Erba, nuovo giallo sulla morte del bimbo

A un mese di distanza due diverse relazioni dello stesso medico sulla fine del piccolo Youssef. Circostanze da chiarire anche sulla dinamica della morte di Raffaella. E l'arma con cui è stata uccisa la donna non è mai stata trovata

Erba, nuovo giallo 
sulla morte del bimbo

Felice Manti - Edoardo Montolli

Como - Processo di Erba, oggi si ricomincia. E l’orrore di quella notte dell’11 dicembre 2006 vivrà nuovamente, nell’aula del tribunale di Como, nelle parole dell’anatomo-patologo Giovanni Scola. Il medico che eseguì le autopsie sui corpi martoriati delle quattro vittime (Raffaella Castagna, Paola Galli, Valeria Cherubini e il piccolo Youssef), dovrà confermare davanti ai giudici popolari e togati della Corte d’Assise le sue conclusioni consegnate nelle mani dei pm. Dovrà chiarire, per esempio, come venne ucciso il figlioletto di Raffaella, e soprattutto da quante persone.
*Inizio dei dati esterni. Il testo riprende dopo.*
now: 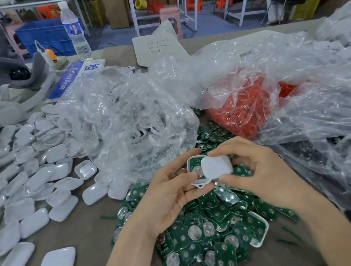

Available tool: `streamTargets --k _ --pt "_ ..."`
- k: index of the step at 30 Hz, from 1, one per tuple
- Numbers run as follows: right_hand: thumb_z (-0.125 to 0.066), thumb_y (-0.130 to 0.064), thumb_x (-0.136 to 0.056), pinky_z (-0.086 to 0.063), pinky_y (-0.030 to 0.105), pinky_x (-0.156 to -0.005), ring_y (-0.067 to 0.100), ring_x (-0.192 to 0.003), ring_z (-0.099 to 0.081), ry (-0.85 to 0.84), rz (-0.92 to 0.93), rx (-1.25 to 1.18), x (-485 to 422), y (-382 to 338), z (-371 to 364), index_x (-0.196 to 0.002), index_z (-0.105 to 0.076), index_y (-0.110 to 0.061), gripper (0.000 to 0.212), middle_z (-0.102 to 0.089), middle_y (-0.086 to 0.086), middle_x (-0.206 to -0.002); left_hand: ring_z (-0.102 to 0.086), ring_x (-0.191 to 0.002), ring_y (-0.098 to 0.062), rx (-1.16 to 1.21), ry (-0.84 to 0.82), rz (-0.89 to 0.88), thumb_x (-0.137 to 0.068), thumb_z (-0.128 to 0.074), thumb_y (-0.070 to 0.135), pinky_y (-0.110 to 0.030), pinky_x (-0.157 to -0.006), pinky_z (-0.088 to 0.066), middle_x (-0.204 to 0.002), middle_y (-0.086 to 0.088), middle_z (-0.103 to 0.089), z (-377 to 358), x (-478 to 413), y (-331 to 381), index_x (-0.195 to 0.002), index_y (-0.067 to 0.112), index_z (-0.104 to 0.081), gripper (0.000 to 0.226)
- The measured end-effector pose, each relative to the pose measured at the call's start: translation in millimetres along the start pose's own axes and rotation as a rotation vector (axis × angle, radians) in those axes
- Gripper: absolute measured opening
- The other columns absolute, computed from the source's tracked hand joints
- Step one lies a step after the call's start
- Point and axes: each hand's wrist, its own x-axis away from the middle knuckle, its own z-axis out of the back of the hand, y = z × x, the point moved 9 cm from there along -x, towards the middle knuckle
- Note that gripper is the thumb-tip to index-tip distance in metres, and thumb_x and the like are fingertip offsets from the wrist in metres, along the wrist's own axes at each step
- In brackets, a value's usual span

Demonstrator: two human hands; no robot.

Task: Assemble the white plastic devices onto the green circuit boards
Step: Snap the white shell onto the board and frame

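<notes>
Left hand (168, 194) is cradling a white base shell (195, 183) with a green circuit board (196, 163) seated inside, steadying it, while the right hand (257, 172) is pinching a white cover (217, 165) over it, likely to snap it shut. Below both, loose boards (209, 231) are lying heaped on the counter (83, 241).

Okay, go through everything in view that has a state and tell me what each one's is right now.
left hand: grips the base shell
base shell: open, green board inside
right hand: pinches the white cover
white cover: tilted over the shell, not seated
green circuit boards: loose heap
water bottle: upright, capped
clear bag: open, crumpled
</notes>
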Motion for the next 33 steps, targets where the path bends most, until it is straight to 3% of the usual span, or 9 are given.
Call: streamTargets --k 3,6,9,11,20,24,28,33 --pt "-0.077 -0.012 -0.078 -0.041 0.01 -0.09 -0.001 -0.112 -0.053 -0.134 0.051 0.171 -11 -13 7 -0.111 -0.064 -0.039 0.045 -0.055 -0.026 -0.116 -0.068 -0.102 -0.04 0.0 -0.126 0.085 -0.088 -0.052 -0.002 -0.033 -0.077 -0.06 -0.118 -0.03 -0.064 -10 3 -5 -0.12 0.006 -0.068 0.036" --pt "-0.076 -0.017 -0.079 -0.035 0.009 -0.093 -0.004 -0.116 -0.048 -0.408 0.048 0.312 -21 -19 -8 -0.114 -0.063 -0.038 0.043 -0.05 -0.028 -0.121 -0.067 -0.104 -0.043 -0.036 -0.235 0.177 -0.086 -0.041 -0.002 -0.032 -0.079 -0.059 -0.117 -0.028 -0.065 -19 7 -12 -0.116 0.002 -0.069 0.042" --pt "-0.077 -0.019 -0.079 -0.037 0.014 -0.095 -0.003 -0.117 -0.048 -0.608 0.04 0.35 -23 -21 -26 -0.114 -0.064 -0.035 0.041 -0.052 -0.025 -0.12 -0.07 -0.097 -0.038 -0.053 -0.219 0.202 -0.079 -0.044 -0.005 -0.031 -0.074 -0.06 -0.108 -0.027 -0.069 -17 8 -15 -0.107 -0.001 -0.072 0.04" --pt "-0.079 -0.02 -0.077 -0.04 0.018 -0.094 -0.002 -0.117 -0.049 -0.645 0.032 0.34 -23 -19 -31 -0.115 -0.063 -0.034 0.043 -0.053 -0.022 -0.121 -0.073 -0.088 -0.031 -0.066 -0.167 0.205 -0.076 -0.048 -0.006 -0.03 -0.07 -0.06 -0.102 -0.024 -0.071 -10 9 -16 -0.101 -0.002 -0.074 0.035" --pt "-0.077 -0.022 -0.079 -0.04 0.016 -0.097 -0.003 -0.114 -0.051 -0.607 0.001 0.265 -18 -11 -24 -0.115 -0.063 -0.036 0.04 -0.052 -0.027 -0.113 -0.074 -0.079 -0.024 -0.049 -0.134 0.224 -0.081 -0.057 0.0 -0.02 -0.065 -0.059 -0.092 -0.023 -0.073 -9 10 -14 -0.103 -0.006 -0.072 0.028" --pt "-0.078 -0.014 -0.078 -0.045 0.022 -0.098 0.004 -0.111 -0.055 -0.515 -0.015 0.206 -17 -9 -19 -0.112 -0.066 -0.029 0.039 -0.054 -0.02 -0.111 -0.073 -0.089 -0.026 -0.062 -0.108 0.212 -0.072 -0.073 0.009 -0.017 -0.069 -0.058 -0.105 -0.026 -0.07 -9 10 -13 -0.104 -0.005 -0.073 0.034" --pt "-0.079 -0.01 -0.075 -0.05 0.023 -0.093 0.004 -0.103 -0.06 -0.316 0.008 0.2 -19 -9 -6 -0.11 -0.067 -0.025 0.04 -0.056 -0.013 -0.108 -0.064 -0.112 -0.038 0.024 -0.186 0.169 -0.08 -0.066 0.006 -0.026 -0.084 -0.057 -0.121 -0.031 -0.062 -15 11 -6 -0.116 -0.008 -0.065 0.039" --pt "-0.08 -0.012 -0.074 -0.05 0.023 -0.092 0.004 -0.102 -0.059 -0.157 0.047 0.219 -15 -11 2 -0.106 -0.064 -0.035 0.043 -0.057 -0.015 -0.106 -0.063 -0.115 -0.033 -0.009 -0.177 0.121 -0.088 -0.058 0.012 -0.035 -0.089 -0.056 -0.122 -0.026 -0.064 -15 9 -5 -0.119 0.002 -0.068 0.034"
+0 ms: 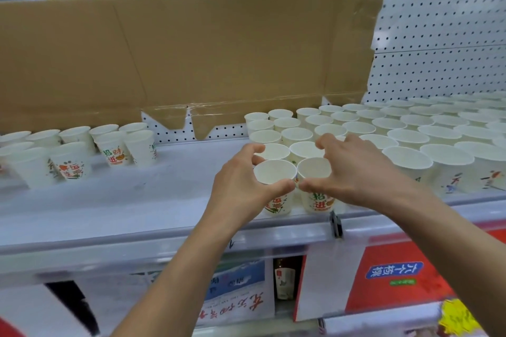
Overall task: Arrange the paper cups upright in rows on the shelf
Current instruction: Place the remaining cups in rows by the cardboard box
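Two white paper cups with red and green print stand upright side by side near the front edge of the white shelf (117, 208). My left hand (241, 186) grips the left cup (273, 172) around its rim, thumb in front and fingers behind. My right hand (353, 172) grips the right cup (313, 168) the same way. Both thumbs nearly touch between the cups. Behind and to the right, several upright cups (410, 128) stand in rows. A looser group of cups (74, 150) stands at the left.
A brown cardboard sheet (191, 57) leans against the perforated white back panel (443, 44). A clear price rail (164, 246) runs along the shelf front, with a black clip (335, 224) on it. Red and white boxes (383, 279) sit on the shelf below.
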`<act>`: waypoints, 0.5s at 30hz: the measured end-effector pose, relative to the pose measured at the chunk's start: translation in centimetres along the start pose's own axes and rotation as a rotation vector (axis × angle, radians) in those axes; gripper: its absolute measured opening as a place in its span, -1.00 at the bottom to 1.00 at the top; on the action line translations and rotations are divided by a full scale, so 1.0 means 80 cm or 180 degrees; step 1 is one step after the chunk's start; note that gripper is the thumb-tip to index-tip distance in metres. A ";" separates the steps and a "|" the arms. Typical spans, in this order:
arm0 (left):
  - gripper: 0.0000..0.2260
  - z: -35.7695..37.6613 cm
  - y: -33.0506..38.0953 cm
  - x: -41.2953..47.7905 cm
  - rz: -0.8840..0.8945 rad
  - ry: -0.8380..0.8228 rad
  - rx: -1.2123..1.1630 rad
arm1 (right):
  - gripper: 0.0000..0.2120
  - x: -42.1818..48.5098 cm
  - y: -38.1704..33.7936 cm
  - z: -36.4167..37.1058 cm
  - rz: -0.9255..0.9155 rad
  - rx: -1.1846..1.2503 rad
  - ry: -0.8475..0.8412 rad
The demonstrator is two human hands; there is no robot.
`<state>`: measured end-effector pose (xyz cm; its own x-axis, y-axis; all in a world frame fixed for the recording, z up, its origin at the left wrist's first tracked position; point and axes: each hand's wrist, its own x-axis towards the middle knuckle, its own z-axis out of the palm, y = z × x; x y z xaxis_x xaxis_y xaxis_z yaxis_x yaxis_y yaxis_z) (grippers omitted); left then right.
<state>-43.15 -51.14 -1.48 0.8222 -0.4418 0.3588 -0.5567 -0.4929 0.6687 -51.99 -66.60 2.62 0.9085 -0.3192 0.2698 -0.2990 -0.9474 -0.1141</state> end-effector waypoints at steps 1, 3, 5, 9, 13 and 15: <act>-0.26 0.000 0.001 0.000 0.0009 0.0008 0.0021 | -0.30 0.000 0.001 -0.001 0.0002 -0.0032 -0.0004; -0.27 0.001 0.002 -0.001 0.0023 0.0019 0.0039 | -0.29 0.000 0.003 0.000 0.0000 -0.0042 -0.0013; -0.27 0.003 0.002 -0.001 0.0030 0.0026 0.0047 | -0.27 0.000 0.006 0.001 -0.0029 -0.0019 0.0006; -0.25 0.007 0.002 -0.001 0.0080 0.0057 0.0067 | -0.26 0.000 0.010 0.003 -0.0157 -0.0084 0.0110; -0.26 0.009 0.001 -0.004 0.0170 0.0152 0.0118 | -0.28 0.000 0.013 0.003 -0.0285 -0.0167 0.0292; -0.30 0.010 -0.004 -0.008 0.0267 0.0267 0.0110 | -0.34 0.001 0.010 0.001 -0.0481 -0.0180 0.0491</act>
<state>-43.64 -51.29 -2.42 0.7789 -0.4191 0.4667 -0.6264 -0.4830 0.6118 -52.11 -67.35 2.52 0.8901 -0.1691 0.4232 -0.1827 -0.9831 -0.0087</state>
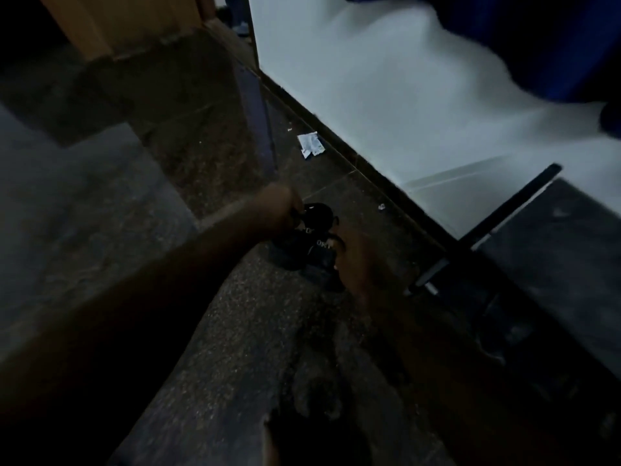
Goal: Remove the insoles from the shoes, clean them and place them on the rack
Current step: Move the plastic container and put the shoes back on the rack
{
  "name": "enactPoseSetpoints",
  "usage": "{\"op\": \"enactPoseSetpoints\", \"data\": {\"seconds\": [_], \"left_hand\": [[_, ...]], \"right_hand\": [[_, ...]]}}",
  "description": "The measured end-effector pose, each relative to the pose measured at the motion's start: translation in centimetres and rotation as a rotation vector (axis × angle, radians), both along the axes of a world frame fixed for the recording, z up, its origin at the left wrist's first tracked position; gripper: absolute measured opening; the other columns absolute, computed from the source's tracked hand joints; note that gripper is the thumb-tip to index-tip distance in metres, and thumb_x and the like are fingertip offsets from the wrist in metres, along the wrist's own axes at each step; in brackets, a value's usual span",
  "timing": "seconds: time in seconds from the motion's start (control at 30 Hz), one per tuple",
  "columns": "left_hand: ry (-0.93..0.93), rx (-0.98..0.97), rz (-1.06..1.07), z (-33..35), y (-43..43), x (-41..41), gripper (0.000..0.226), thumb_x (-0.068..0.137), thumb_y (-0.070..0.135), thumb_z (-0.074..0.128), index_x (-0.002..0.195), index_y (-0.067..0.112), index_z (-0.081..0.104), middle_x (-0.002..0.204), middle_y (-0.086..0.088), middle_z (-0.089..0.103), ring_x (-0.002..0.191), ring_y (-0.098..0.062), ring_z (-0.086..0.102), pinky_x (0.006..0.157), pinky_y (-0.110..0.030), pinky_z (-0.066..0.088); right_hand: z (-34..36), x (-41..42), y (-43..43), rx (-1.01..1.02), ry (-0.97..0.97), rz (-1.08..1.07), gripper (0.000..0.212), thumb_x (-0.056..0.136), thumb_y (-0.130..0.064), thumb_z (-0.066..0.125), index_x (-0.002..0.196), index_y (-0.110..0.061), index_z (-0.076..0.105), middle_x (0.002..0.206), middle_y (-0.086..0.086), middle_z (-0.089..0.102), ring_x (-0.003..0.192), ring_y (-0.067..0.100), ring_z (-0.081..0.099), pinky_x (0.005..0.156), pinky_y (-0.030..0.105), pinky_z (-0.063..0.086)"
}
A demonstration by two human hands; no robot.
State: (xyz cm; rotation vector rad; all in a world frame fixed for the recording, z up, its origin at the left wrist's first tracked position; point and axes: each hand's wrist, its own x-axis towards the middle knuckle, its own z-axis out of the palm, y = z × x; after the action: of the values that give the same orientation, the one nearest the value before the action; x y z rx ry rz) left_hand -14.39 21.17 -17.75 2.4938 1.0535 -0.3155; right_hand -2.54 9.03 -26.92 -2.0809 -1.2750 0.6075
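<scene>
A pair of dark shoes [309, 250] with white lettering on the tongues stands on the dim speckled floor near the wall. My left hand [277, 210] reaches in from the left and its curled fingers grip the upper rim of the far shoe. My right hand [358, 260] comes from the lower right and rests against the near shoe; the blur hides how its fingers lie. No insole can be made out in the dark.
A dark rack [504, 230] with a black bar stands at the right against the pale wall [386, 79]. A scrap of white paper [311, 145] lies on the floor by the skirting. A stone step [161, 105] rises at the left.
</scene>
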Motion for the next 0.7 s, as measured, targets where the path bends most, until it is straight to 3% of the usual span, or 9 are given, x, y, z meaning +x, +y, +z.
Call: {"op": "enactPoseSetpoints", "data": {"seconds": [0.07, 0.17, 0.3, 0.37, 0.43, 0.6, 0.7], "left_hand": [[-0.045, 0.018, 0.022, 4.5, -1.7, -0.5, 0.023, 0.092, 0.011, 0.060, 0.112, 0.006, 0.071, 0.112, -0.015, 0.070, 0.100, -0.029, 0.066, 0.072, -0.023, 0.041], [-0.077, 0.062, 0.020, 12.1, -4.6, -1.1, 0.026, 0.091, 0.012, 0.060, 0.115, 0.012, 0.072, 0.112, -0.012, 0.071, 0.099, -0.028, 0.067, 0.072, -0.021, 0.038], [-0.124, 0.091, -0.023, 21.2, -9.2, -1.7, 0.024, 0.090, 0.014, 0.063, 0.112, 0.016, 0.073, 0.107, -0.011, 0.073, 0.095, -0.029, 0.068, 0.077, -0.026, 0.044], [-0.191, 0.084, -0.016, 24.4, -11.5, -1.8, 0.024, 0.088, 0.013, 0.066, 0.110, 0.017, 0.074, 0.104, -0.011, 0.073, 0.092, -0.030, 0.070, 0.082, -0.034, 0.051], [-0.284, 0.111, -0.043, 27.2, -14.0, -1.0, 0.023, 0.086, 0.012, 0.068, 0.107, 0.017, 0.075, 0.104, -0.013, 0.074, 0.092, -0.032, 0.070, 0.083, -0.035, 0.052], [-0.381, 0.153, -0.124, 30.4, -20.9, 3.6, 0.032, 0.089, 0.030, 0.057, 0.112, 0.016, 0.074, 0.109, -0.014, 0.072, 0.099, -0.034, 0.066, 0.074, -0.018, 0.034], [-0.444, 0.097, -0.176, 29.7, -24.1, 7.4, 0.049, 0.077, 0.035, 0.043, 0.103, 0.010, 0.075, 0.096, -0.017, 0.073, 0.087, -0.034, 0.069, 0.079, -0.031, 0.052]], "right_hand": [[4.6, -0.7, -2.0, 0.011, -0.034, -0.024, 0.031, 0.096, -0.013, 0.052, 0.125, -0.008, 0.061, 0.122, 0.016, 0.063, 0.115, 0.032, 0.057, 0.098, 0.038, 0.041], [13.4, -1.1, -5.1, -0.013, 0.070, -0.043, 0.032, 0.099, -0.020, 0.050, 0.128, -0.008, 0.059, 0.127, 0.014, 0.060, 0.118, 0.030, 0.055, 0.097, 0.034, 0.041], [23.0, -0.6, -10.2, 0.046, 0.148, 0.012, 0.043, 0.088, -0.029, 0.067, 0.126, -0.012, 0.056, 0.123, 0.012, 0.061, 0.114, 0.029, 0.056, 0.096, 0.041, 0.047], [26.6, 0.2, -13.0, 0.067, 0.154, 0.021, 0.050, 0.082, -0.022, 0.073, 0.126, -0.012, 0.054, 0.123, 0.012, 0.059, 0.113, 0.030, 0.057, 0.095, 0.046, 0.047], [29.1, 1.3, -16.0, 0.076, 0.159, -0.012, 0.053, 0.078, -0.010, 0.073, 0.127, -0.014, 0.052, 0.122, 0.012, 0.058, 0.109, 0.032, 0.058, 0.093, 0.048, 0.048], [32.2, 4.1, -23.1, 0.095, 0.128, -0.131, 0.044, 0.078, 0.002, 0.061, 0.115, -0.018, 0.049, 0.118, 0.006, 0.054, 0.107, 0.025, 0.057, 0.090, 0.047, 0.051], [32.5, 6.3, -27.1, 0.049, 0.075, -0.223, 0.040, 0.070, -0.012, 0.049, 0.109, -0.020, 0.047, 0.105, 0.004, 0.057, 0.095, 0.025, 0.061, 0.081, 0.048, 0.052]]}}
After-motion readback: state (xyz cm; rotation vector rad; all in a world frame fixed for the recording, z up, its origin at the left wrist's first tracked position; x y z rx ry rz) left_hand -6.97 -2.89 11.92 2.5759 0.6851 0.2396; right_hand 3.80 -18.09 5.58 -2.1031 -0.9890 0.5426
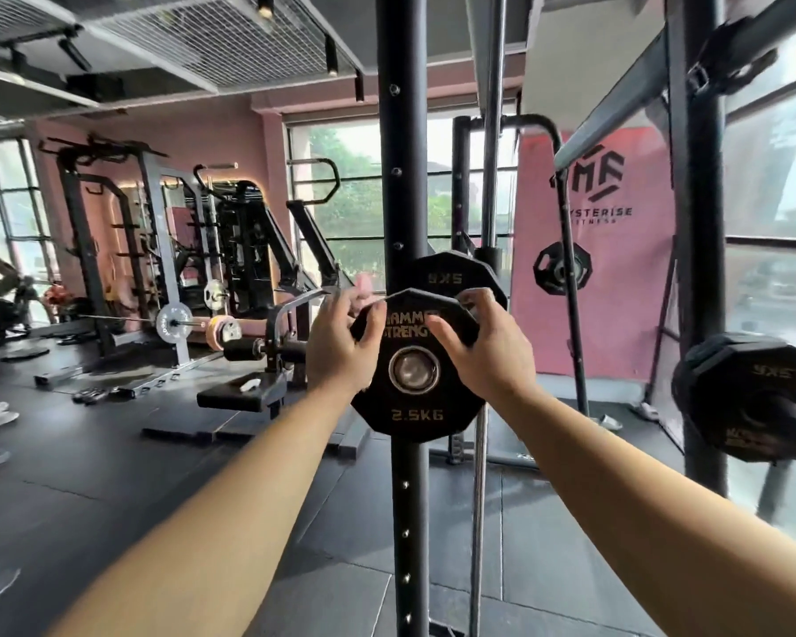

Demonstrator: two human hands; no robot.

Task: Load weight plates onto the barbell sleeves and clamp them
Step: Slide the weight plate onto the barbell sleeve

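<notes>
A black 2.5 kg weight plate (pixel 415 409) with gold lettering sits on a steel sleeve end (pixel 413 370) at the centre of the head view. My left hand (pixel 338 349) grips its upper left edge, fingers curled over the rim. My right hand (pixel 483 347) grips its upper right edge the same way. Directly behind it is a larger black plate (pixel 449 273) marked 5 kg. No clamp is visible.
A black rack upright (pixel 403 154) with holes rises behind the plates. More black plates (pixel 750 397) hang on a peg at the right. A bench (pixel 240 393), other racks and a loaded barbell (pixel 175 323) stand at the left. A person's legs show at the far left edge.
</notes>
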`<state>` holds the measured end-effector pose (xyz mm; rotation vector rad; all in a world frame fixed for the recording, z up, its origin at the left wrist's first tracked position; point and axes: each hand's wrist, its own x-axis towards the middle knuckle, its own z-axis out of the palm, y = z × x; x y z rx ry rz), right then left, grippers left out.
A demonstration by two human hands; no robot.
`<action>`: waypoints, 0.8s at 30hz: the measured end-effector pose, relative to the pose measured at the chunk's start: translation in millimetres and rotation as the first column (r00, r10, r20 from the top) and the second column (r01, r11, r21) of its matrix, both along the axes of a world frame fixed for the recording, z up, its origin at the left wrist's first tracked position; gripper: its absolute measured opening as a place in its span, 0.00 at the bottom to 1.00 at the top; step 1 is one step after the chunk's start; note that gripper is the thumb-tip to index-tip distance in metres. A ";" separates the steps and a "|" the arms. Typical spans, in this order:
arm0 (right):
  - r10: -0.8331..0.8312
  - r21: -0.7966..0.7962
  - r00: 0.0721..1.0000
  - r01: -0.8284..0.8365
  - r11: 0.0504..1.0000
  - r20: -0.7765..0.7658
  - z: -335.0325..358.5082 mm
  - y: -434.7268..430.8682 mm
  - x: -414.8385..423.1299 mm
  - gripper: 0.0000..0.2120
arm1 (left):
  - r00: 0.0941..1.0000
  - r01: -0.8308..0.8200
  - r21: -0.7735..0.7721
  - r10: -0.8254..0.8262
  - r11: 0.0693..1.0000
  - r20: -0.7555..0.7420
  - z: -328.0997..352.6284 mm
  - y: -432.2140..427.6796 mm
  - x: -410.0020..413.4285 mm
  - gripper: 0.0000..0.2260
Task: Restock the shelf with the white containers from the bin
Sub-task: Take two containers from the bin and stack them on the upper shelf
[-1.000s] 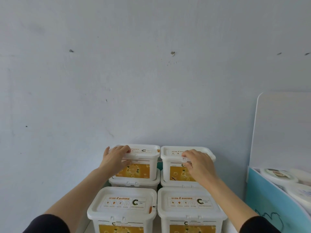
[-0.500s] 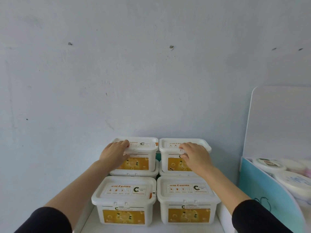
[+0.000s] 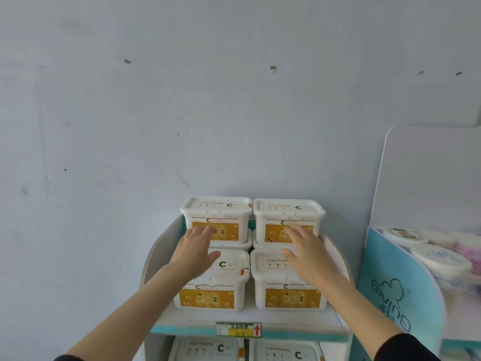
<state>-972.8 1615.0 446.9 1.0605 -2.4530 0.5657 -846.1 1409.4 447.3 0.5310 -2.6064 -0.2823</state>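
White plastic tubs under both palms. Left hand (image 3: 194, 252) open, fingers straight and spread, over lid of front-left container (image 3: 210, 287); fingertips up by orange label of back-left container (image 3: 216, 217). Right hand (image 3: 308, 252) likewise open, mirrored over front-right container (image 3: 289, 290), fingertips by back-right container (image 3: 289, 220). Nothing gripped; contact with the tubs not clear from this angle. Probably flat-handed to square up or check the rows rather than to lift.

Back pair stacked two high on under-tubs, only rims showing; front pair single. Likely stepped so every label faces out. All four butted side by side, filling top shelf (image 3: 247, 317) between its curved side walls. Yellow price tag (image 3: 238, 330) on front lip. Lower containers (image 3: 205, 347) of same kind on level below. Bin out of view. Round tubs (image 3: 406, 235) on neighbouring blue display (image 3: 398, 282), well apart.
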 end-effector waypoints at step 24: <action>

Perché nella relazione preliminare, depositata a gennaio, si legge che il bambino è stato ucciso da una persona sola e destrimane: «Il decesso fu causato dalla ferita penetrante il collo in sede sottomandibolare sinistra, che causò shock emorragico. La ferita fu prodotta da aggressore situato di fronte alla vittima, che impugnava l’arma con la mano destra, bloccando il capo del bambino con la mano sinistra».

Nella relazione di consulenza medica depositata il 7 febbraio 2007 Scola si apre a una seconda ipotesi: che gli aggressori potessero essere due. E che, in questo secondo caso, l’assassino fosse mancino: «La ferita mortale, con tramite da sinistra a destra, può essere stata inferta da aggressore che impugnava l’arma con la mano destra, immobilizzando il capo con la mano sinistra sul volto del bambino. Appare altrettanto probabile che gli aggressori fossero in numero di due, così che mentre uno afferra il braccio destro del bambino con la mano destra, e ne immobilizza il capo con la mano sinistra sul volto, l’altro lo ferisce con la mano sinistra, che impugna l’arma con il tagliente rivolto verso la superficie dorsale».

La circostanza dei due aggressori sarebbe confermata da un ematoma sul braccino del piccolo Youssef, compatibile secondo organi di stampa con una grossa mano maschile. Qualche dubbio rimane sulla morte di Raffaella Castagna. Secondo Scola, infatti, la donna sarebbe morta prima che venissero appiccati gli incendi (le cui modalità saranno chiarite in aula da Massimo Bardazza, ingegnere dei vigili del fuoco, ndr). Ma visto che secondo la perizia dei Ris, la donna sarebbe stata colpita in bagno (e non sulla porta, dove è stato trovato il cadavere dai soccorritori), com’è possibile che poi Raffaella sia finita vicina all’ingresso?

Anche sull’uccisione di Valeria Cherubini ci sono delle circostanze poco chiare. Bisognerà innanzitutto capire a quale arma possa corrispondere il corpo contundente dotato di «spigolo acuto e liscio» di cui si fa riferimento nella relazione definitiva di Scola (arma mai trovata). In secondo luogo, bisognerà chiarire se la donna, trovata rannicchiata con le mani a protezione della testa, nel disperato tentativo di sfuggire agli otto colpi che le hanno fracassato il cranio, sia stata finita nel suo appartamento. Luogo nel quale peraltro nessuno dei due imputati afferma di essere mai salito, e sul quale in effetti non ci sono tracce di dna dei due coniugi.

Ma solo un’impronta di scarpa, trovata dai Ris di Parma, diversa da quella rinvenuta sempre dai Ris nell’appartamento della Castagna. Secondo la testimonianza dei soccorritori, che per colpa del fumo non sono riusciti a salire a casa sua, la Cherubini era ancora viva poco dopo le 20.20 e urlava aiuto. Forse, chi l’ha uccisa era ancora nel suo appartamento all’arrivo dei soccorritori. Forse.

Sarà importante anche sentire le parole del dottor Nicola Fazzari, il medico del 118 che soccorse l’unico superstite di quella mattanza, Mario Frigerio, marito della

Cherubini, e il racconto di tre colleghe di lavoro di Raffaella Castagna. Che in quei giorni, secondo il racconto di un teste ai magistrati durante le indagini, si sentiva pedinata e minacciata. Ma non solo dai Romano.